Proposed external inquiry into Bhutto bombing rejected

Pakistan today rejected calls from Benazir Bhutto for outside help to investigate the suicide bomb aimed at her last week which killed 136 people.

Proposed external inquiry into Bhutto bombing rejected

Pakistan today rejected calls from Benazir Bhutto for outside help to investigate the suicide bomb aimed at her last week which killed 136 people.

Mrs Bhutto wants US and British experts to look into the attack last Thursday in Karachi.

But Interior Minister Aftab Khan Sherpao said today: "I would categorically reject this. We are conducting the investigation in a very objective manner."

Mrs Bhutto, who escaped the blast because she had stepped into her armoured bus minutes before the bomb went off, has called for an independent inquiry, highlighting that the chief investigator is a police officer who was present as her husband was tortured while in custody on corruption charges in 1999.

"The inquiry should be led by Pakistan, but the government should call on foreign experts so that the killers .... can be brought to justice without any doubts," she said today.

President Musharraf has promised a thorough investigation and although police are questioning three people they have yet to announce any breakthroughs.

The government has rejected Mrs Bhutto's claim that elements within the administration and security forces were trying to kill her.

She insists they are remnants of the regime of former military leader General Zia-ul Haq, who oversaw the creation of mujahedeen groups that fought the Soviet occupation of Afghanistan.
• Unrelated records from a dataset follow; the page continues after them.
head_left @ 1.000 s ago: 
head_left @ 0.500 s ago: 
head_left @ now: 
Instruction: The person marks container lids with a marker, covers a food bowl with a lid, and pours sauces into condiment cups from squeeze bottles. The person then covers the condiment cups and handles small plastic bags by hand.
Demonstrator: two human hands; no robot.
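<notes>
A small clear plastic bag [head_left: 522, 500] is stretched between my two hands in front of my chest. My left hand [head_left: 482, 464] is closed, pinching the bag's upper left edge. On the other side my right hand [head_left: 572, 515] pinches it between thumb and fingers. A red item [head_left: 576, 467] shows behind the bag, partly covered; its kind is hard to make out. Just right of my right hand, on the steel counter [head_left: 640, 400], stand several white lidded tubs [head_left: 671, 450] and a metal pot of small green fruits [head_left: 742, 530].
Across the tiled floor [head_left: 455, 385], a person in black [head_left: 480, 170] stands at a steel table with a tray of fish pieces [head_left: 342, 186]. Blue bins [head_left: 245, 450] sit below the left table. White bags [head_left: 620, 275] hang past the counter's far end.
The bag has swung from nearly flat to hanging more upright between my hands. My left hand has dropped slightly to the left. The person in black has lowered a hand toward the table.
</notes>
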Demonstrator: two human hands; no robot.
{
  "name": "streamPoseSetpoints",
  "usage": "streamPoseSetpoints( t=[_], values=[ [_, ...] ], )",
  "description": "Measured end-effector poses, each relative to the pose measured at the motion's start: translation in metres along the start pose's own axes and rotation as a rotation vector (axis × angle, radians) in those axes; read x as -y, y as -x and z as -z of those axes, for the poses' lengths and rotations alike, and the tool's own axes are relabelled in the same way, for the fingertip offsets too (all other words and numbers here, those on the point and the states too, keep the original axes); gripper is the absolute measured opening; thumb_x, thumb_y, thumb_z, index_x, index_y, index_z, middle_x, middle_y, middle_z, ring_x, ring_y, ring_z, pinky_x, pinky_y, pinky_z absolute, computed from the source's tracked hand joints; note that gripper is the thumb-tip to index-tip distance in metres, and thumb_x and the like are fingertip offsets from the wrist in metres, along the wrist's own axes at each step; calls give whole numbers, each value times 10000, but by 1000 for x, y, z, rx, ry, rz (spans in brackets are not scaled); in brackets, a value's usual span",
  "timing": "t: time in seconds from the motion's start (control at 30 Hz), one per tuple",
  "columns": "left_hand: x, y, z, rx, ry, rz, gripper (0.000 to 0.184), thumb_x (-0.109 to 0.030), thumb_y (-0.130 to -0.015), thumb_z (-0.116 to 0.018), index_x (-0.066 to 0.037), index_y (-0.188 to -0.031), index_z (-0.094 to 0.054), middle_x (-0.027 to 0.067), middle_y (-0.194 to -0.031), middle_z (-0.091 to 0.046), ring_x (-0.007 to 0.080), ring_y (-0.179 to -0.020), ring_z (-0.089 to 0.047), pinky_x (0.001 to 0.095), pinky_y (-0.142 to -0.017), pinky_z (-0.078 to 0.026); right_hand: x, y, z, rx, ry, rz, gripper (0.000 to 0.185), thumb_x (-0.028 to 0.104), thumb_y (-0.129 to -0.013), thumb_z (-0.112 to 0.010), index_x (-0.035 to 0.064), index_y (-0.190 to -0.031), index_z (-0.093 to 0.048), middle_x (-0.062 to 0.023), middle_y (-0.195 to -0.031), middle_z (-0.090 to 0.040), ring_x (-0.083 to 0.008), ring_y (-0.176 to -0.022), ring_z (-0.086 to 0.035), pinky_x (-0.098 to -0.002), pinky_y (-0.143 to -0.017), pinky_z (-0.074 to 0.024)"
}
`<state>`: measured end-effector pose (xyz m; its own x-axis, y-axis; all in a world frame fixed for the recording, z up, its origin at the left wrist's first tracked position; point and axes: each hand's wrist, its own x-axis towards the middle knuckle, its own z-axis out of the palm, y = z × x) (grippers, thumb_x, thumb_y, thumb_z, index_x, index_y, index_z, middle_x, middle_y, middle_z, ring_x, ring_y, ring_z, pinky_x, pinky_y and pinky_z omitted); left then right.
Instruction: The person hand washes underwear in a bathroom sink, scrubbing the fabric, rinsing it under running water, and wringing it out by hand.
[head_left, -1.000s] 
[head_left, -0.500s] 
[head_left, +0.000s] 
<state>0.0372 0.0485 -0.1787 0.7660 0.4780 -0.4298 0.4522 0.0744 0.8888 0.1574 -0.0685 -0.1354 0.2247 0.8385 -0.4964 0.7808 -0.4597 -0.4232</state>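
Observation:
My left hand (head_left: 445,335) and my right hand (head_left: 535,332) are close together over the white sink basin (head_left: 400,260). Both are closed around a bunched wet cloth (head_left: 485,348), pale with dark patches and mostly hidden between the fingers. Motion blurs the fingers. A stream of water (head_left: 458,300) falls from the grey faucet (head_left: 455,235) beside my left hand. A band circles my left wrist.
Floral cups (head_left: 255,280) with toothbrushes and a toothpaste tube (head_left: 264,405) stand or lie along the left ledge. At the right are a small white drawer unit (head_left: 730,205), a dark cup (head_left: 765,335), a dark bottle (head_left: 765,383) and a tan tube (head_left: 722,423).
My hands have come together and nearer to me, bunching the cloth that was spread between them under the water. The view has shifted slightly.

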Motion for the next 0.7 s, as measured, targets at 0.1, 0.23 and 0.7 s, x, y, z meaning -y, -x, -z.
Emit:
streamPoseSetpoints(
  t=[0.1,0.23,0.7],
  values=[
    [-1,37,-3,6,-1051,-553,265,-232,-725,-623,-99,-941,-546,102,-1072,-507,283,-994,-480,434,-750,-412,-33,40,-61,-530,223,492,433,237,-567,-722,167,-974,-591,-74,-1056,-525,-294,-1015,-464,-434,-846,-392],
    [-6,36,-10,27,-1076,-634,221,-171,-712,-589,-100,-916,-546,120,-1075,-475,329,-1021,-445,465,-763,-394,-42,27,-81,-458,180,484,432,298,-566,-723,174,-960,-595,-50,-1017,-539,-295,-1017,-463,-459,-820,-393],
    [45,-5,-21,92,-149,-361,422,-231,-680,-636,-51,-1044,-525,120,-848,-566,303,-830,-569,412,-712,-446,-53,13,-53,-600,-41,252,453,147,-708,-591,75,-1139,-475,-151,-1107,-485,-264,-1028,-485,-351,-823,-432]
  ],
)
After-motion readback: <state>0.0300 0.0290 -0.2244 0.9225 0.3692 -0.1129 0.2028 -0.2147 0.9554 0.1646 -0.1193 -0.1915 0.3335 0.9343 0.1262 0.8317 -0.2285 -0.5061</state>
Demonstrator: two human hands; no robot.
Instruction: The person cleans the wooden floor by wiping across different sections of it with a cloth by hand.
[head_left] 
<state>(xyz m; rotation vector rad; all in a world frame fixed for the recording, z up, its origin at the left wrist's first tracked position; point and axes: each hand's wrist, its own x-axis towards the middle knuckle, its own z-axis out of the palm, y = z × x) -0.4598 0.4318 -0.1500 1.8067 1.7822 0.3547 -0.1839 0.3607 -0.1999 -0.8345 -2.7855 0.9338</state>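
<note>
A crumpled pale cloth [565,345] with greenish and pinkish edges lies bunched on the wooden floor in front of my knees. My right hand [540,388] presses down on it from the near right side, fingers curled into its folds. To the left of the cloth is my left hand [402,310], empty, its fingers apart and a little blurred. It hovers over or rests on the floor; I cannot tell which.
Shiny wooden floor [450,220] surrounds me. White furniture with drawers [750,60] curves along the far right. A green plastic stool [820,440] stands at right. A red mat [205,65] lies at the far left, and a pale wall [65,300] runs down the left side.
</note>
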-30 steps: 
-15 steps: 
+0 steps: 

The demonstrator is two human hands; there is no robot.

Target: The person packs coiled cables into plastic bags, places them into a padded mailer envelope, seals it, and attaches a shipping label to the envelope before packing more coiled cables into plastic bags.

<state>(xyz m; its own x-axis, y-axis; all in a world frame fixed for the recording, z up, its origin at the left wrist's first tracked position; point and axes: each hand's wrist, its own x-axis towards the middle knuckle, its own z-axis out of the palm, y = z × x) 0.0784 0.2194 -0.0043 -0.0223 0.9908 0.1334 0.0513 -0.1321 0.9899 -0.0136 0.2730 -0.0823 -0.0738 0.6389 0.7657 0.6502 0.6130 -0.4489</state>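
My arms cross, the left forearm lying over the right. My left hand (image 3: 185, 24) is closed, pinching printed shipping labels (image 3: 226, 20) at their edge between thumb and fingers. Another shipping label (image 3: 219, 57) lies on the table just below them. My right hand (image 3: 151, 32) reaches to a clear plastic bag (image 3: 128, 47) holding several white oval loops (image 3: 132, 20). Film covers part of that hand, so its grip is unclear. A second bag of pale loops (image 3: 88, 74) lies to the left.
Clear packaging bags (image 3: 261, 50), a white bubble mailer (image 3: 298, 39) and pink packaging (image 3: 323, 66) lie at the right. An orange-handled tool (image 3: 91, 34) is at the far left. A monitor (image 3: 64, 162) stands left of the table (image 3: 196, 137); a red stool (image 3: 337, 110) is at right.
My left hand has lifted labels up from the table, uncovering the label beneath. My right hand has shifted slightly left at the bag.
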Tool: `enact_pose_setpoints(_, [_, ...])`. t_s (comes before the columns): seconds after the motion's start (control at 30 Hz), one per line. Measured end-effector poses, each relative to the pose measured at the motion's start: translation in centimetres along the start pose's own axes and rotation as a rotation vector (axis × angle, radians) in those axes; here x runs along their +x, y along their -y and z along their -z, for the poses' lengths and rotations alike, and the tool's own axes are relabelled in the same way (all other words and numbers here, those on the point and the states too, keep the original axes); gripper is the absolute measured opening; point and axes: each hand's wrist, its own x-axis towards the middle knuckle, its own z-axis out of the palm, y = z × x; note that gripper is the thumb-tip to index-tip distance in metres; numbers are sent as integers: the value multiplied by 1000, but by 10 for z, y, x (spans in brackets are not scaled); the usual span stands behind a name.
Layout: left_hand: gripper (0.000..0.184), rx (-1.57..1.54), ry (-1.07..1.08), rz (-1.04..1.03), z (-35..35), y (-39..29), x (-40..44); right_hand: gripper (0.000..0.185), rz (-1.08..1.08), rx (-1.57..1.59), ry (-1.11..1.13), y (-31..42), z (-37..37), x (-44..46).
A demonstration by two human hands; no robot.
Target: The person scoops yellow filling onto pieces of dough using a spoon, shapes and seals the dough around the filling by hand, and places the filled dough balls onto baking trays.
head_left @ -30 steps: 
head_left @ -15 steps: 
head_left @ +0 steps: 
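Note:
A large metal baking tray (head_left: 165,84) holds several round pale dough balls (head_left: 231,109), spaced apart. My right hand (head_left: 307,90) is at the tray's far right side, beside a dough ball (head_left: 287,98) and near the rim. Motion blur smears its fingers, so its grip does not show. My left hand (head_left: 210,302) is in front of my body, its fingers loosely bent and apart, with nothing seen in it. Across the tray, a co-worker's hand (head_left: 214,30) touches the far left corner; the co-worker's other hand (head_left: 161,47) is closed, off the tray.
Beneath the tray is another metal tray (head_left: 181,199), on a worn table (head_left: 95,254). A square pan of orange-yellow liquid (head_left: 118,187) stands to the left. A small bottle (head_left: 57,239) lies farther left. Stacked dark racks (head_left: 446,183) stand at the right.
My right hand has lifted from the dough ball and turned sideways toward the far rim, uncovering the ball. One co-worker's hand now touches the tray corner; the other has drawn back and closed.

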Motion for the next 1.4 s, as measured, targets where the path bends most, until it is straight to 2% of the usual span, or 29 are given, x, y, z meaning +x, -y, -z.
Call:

Veterans of that fight later formed al-Qaida and the Taliban.

There are growing signs that President Musharraf and Mrs Bhutto are moving toward an alliance with a common mission to fight Islamic extremism, despite their long-standing dislike of each other.

That would leave former Prime Minister Nawaz Sharif, ousted when President Musharraf seized power in a 1999 coup, to lead an opposition likely to include religious parties opposed to Pakistan's front-line role in the US-led war on terror.

Although authorities allowed Mrs Bhutto to return from self-imposed exile after agreeing to drop corruption charges against her, Mr Sharif was immediately deported when he flew into the country last month.

He served two terms as prime minister in the 1990s and remains Pakistan's most popular politician, according to a recent poll.